■ Exercise
If a record below holds a picture, leave the picture out and copy the rest exactly.

■ Records for the exercise

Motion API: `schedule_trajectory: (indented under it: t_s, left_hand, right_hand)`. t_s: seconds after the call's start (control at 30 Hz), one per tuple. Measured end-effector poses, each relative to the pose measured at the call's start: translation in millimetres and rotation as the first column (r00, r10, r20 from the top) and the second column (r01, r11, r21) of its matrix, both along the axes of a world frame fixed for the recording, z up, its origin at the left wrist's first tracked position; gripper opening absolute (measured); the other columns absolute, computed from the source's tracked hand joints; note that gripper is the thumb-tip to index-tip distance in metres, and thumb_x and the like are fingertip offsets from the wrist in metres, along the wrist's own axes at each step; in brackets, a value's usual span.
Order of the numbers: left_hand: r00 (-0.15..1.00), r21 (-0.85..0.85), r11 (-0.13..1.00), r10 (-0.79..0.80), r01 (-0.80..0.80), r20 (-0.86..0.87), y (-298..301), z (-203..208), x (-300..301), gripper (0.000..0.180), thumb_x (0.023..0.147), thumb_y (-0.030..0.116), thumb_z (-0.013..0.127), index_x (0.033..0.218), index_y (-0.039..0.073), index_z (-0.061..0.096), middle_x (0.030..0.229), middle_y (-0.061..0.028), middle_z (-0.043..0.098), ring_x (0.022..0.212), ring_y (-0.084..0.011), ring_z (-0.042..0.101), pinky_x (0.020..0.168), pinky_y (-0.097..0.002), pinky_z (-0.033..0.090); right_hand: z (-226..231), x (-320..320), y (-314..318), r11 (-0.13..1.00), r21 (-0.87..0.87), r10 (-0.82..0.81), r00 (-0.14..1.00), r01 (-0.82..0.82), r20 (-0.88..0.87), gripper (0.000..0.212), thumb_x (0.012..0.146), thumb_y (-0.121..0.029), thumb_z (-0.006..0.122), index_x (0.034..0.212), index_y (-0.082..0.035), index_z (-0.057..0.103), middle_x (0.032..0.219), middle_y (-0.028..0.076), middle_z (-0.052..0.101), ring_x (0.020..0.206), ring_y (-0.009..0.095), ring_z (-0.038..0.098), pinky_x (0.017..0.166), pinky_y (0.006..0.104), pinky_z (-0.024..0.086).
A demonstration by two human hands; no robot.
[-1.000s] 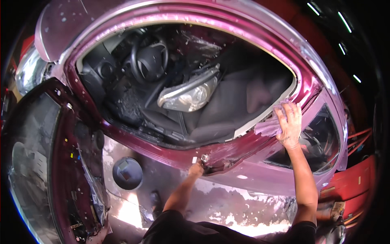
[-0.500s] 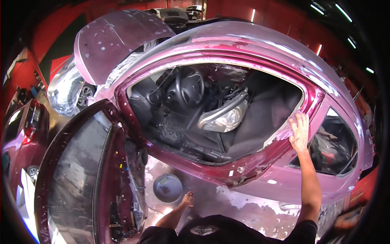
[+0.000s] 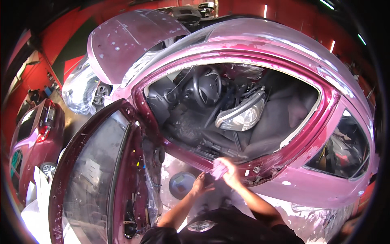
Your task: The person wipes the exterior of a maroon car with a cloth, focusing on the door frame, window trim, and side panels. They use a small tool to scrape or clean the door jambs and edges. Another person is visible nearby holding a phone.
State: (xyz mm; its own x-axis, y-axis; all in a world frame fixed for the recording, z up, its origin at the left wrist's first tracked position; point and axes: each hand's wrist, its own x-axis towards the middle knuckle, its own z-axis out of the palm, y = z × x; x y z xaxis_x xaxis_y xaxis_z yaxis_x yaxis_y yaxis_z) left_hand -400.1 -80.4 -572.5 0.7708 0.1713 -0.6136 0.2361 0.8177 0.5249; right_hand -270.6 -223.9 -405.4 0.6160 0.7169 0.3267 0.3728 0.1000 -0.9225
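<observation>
My right hand (image 3: pixel 230 175) is closed around a crumpled pink cloth (image 3: pixel 219 168) by the lower edge of the car's front doorway. Just left of it is my left hand (image 3: pixel 200 185), its fingers apart and nothing in them. A round grey basin (image 3: pixel 178 188) shows beside my left hand, below the doorway. In front of me stands the car body (image 3: pixel 260 36), its pink paint patchy and dull. Inside lies a loose headlight (image 3: pixel 243 115) on the front seat, with the steering wheel (image 3: pixel 208 86) to its left.
The opened front door (image 3: pixel 91 171) takes up the left side. The raised hood (image 3: pixel 130 40) stands beyond it, above a wheel and fender wrapped in clear plastic (image 3: pixel 79 93). A dark red car (image 3: pixel 36 138) is parked at far left. Patchy floor (image 3: pixel 298 219) lies underfoot.
My right hand has left the rear doorway pillar and moved left and down with the cloth, close to my left hand. My left hand has risen a little and spread its fingers.
</observation>
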Motion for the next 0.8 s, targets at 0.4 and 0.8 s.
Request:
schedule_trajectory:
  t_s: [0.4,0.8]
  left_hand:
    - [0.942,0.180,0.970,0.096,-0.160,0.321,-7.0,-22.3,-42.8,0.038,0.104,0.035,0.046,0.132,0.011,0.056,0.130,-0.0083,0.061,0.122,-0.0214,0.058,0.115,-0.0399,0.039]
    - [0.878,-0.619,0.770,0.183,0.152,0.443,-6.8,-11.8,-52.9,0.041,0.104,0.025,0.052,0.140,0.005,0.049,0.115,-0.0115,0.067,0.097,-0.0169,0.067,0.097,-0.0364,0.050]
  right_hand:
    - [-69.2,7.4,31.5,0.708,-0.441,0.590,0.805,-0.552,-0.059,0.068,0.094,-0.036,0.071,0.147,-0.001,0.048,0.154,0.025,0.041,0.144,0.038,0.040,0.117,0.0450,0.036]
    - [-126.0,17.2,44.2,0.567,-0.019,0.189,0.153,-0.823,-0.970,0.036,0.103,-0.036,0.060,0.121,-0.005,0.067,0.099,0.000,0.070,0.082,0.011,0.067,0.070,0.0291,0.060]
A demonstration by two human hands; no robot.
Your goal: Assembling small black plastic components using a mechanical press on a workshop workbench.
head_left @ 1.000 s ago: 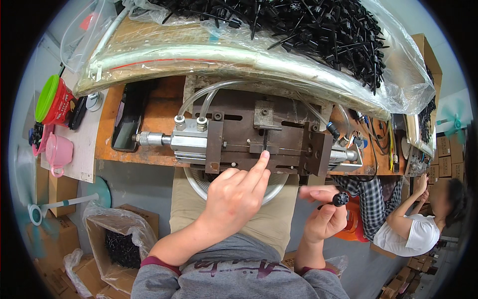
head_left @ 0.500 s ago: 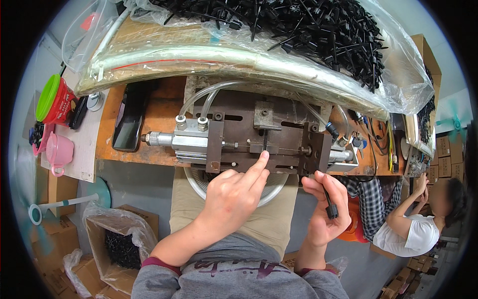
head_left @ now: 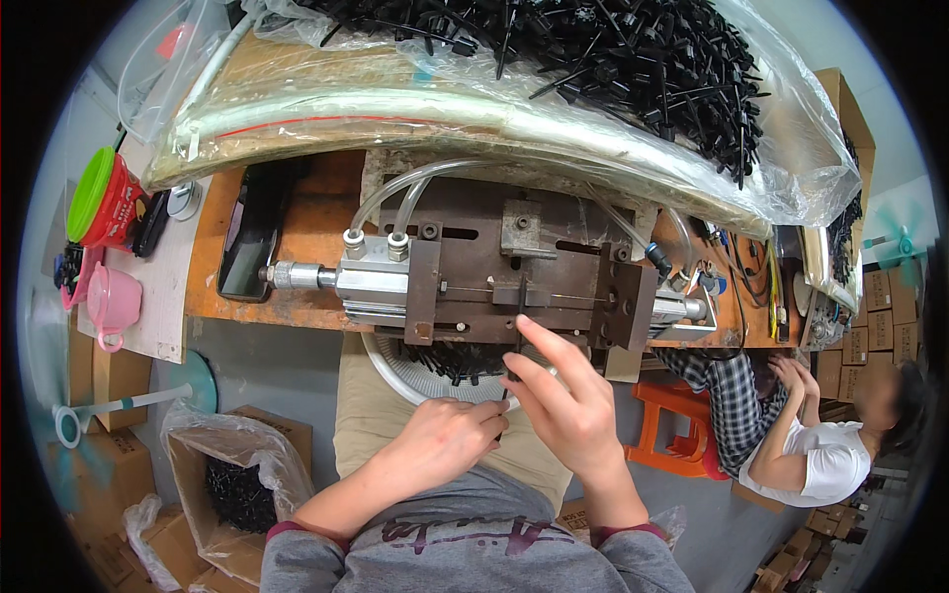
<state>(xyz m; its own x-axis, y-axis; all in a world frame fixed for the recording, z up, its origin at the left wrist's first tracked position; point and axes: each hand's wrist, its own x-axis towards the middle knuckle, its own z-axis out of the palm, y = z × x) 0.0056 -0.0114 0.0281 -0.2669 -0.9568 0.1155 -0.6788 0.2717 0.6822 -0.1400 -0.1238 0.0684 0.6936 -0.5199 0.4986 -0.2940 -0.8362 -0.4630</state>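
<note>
Left hand (head_left: 450, 430): clamped on a dark stick (head_left: 505, 395)
Right hand (head_left: 568, 400): at the machine's (head_left: 573, 269) near side; I can't tell its grip

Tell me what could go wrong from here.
The right hand has its index fingertip at the front edge of the brown metal fixture; it might get pinched if the silver metal cylinder actuates. The slim black rod by that fingertip could slip into the white round basket below, among black plastic pieces.
</note>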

■ Answer section
Motion API: `schedule_trajectory: (indented under it: t_s, left_hand, right_hand)`. t_s: seconds after the call's start (control at 30 Hz), one per tuple. Measured end-effector poses, each relative to the pose measured at the call's start: translation in millimetres and rotation as the first column (r00, r10, r20 from the top) and the second column (r01, r11, r21) of its matrix, both along the axes of a world frame fixed for the recording, z up, its origin at the left wrist's first tracked position; gripper opening absolute (measured); the other columns absolute, computed from the source's tracked hand joints; note that gripper is the thumb-tip to index-tip distance in metres, and thumb_x and the like are fingertip offsets from the wrist in metres, along the wrist's own axes at each step; in brackets, a value's usual span.
Order of the numbers: left_hand: r00 (-0.15..1.00), r21 (-0.85..0.85), r11 (-0.13..1.00), r10 (-0.79..0.80), r01 (-0.80..0.80), r20 (-0.86..0.87), y (-298..301), z (-203..208), x (-300..301), gripper (0.000..0.180), thumb_x (0.023..0.147), thumb_y (-0.030..0.116), thumb_z (-0.013..0.127), index_x (0.033..0.218), index_y (-0.039..0.073), index_z (-0.061..0.096), middle_x (0.030..0.229), middle_y (-0.061..0.028), middle_z (-0.043..0.098), ring_x (0.022..0.212), ring_y (-0.084..0.011), ring_z (-0.042..0.101), pinky_x (0.020..0.168), pinky_y (-0.097..0.002), pinky_z (-0.033..0.090); right_hand: z (-226..231), x (-320..320), y (-314..318), r11 (-0.13..1.00), r21 (-0.87..0.87), r10 (-0.82..0.81), r00 (-0.14..1.00), r01 (-0.82..0.82), r20 (-0.88..0.87), gripper (0.000..0.212), thumb_x (0.012..0.146), thumb_y (-0.121..0.029), thumb_z (-0.006..0.122), index_x (0.034..0.212), index_y (-0.082..0.035), index_z (-0.057..0.103), middle_x (0.032..0.219), middle_y (-0.028..0.076), middle_z (-0.052..0.101), ring_x (0.020..0.206), ring_y (-0.009..0.095), ring_z (-0.038..0.098), pinky_x (0.017..0.166), pinky_y (0.006..0.104), pinky_z (-0.024..0.086).
A demonstration by two human hands; no robot.
[-1.000s] 
[-0.500s] 
[+0.000s] 
Your task: The person wipes the exterior of a maroon car with a cloth, focusing on the door frame, window trim, and side panels. They use a small tool to scrape or clean the door jambs and edges. Another person is visible nearby holding a phone.
State: (xyz mm; its own x-axis, y-axis; all in a world frame fixed for the recording, z up, its origin at the left wrist's first tracked position; point and axes: each hand's wrist, its own x-axis towards the middle knuckle, its own z-axis out of the palm, y = z × x; x y z xaxis_x xaxis_y xaxis_z yaxis_x yaxis_y yaxis_z) left_hand -400.1 -80.4 -572.5 0.7708 0.1713 -0.6136 0.2361 0.8177 0.5249; right_hand -270.6 -223.9 -405.4 0.6160 0.7169 0.3267 0.3728 0.1000 -0.9225
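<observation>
My right hand (image 3: pixel 230 175) is closed around a crumpled pink cloth (image 3: pixel 219 168) by the lower edge of the car's front doorway. Just left of it is my left hand (image 3: pixel 200 185), its fingers apart and nothing in them. A round grey basin (image 3: pixel 178 188) shows beside my left hand, below the doorway. In front of me stands the car body (image 3: pixel 260 36), its pink paint patchy and dull. Inside lies a loose headlight (image 3: pixel 243 115) on the front seat, with the steering wheel (image 3: pixel 208 86) to its left.
The opened front door (image 3: pixel 91 171) takes up the left side. The raised hood (image 3: pixel 130 40) stands beyond it, above a wheel and fender wrapped in clear plastic (image 3: pixel 79 93). A dark red car (image 3: pixel 36 138) is parked at far left. Patchy floor (image 3: pixel 298 219) lies underfoot.
My right hand has left the rear doorway pillar and moved left and down with the cloth, close to my left hand. My left hand has risen a little and spread its fingers.
</observation>
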Motion for the next 0.8 s, targets at 0.4 and 0.8 s.
Request:
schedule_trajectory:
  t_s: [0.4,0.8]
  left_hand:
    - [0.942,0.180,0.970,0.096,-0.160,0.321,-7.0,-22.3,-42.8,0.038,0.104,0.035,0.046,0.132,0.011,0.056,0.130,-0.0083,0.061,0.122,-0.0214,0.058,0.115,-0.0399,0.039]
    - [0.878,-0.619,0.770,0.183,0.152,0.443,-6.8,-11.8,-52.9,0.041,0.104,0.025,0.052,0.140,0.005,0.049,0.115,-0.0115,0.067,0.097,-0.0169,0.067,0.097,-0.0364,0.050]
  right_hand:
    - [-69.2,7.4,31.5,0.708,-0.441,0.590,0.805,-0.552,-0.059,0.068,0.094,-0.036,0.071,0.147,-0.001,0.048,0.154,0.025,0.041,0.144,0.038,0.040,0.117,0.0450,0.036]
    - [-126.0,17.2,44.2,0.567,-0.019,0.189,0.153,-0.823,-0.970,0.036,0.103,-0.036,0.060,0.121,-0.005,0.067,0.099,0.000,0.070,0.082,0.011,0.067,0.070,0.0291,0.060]
A demonstration by two human hands; no robot.
Your goal: Assembling small black plastic components using a mechanical press on a workshop workbench.
head_left @ 1.000 s ago: 
head_left @ 0.500 s ago: 
head_left @ now: 
<state>(xyz m; its own x-axis, y-axis; all in a world frame fixed for the recording, z up, its origin at the left wrist's first tracked position; point and axes: each hand's wrist, its own x-axis towards the middle knuckle, its own z-axis out of the palm, y = z × x) 0.0056 -0.0114 0.0281 -0.2669 -0.9568 0.1155 -0.6788 0.2717 0.6822 -0.1400 -0.1238 0.0684 0.6936 -0.5199 0.4986 -0.2940 -0.8362 -0.4630</state>
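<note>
Left hand (head_left: 450, 430): clamped on a dark stick (head_left: 505, 395)
Right hand (head_left: 568, 400): at the machine's (head_left: 573, 269) near side; I can't tell its grip

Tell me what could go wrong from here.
The right hand has its index fingertip at the front edge of the brown metal fixture; it might get pinched if the silver metal cylinder actuates. The slim black rod by that fingertip could slip into the white round basket below, among black plastic pieces.
</note>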

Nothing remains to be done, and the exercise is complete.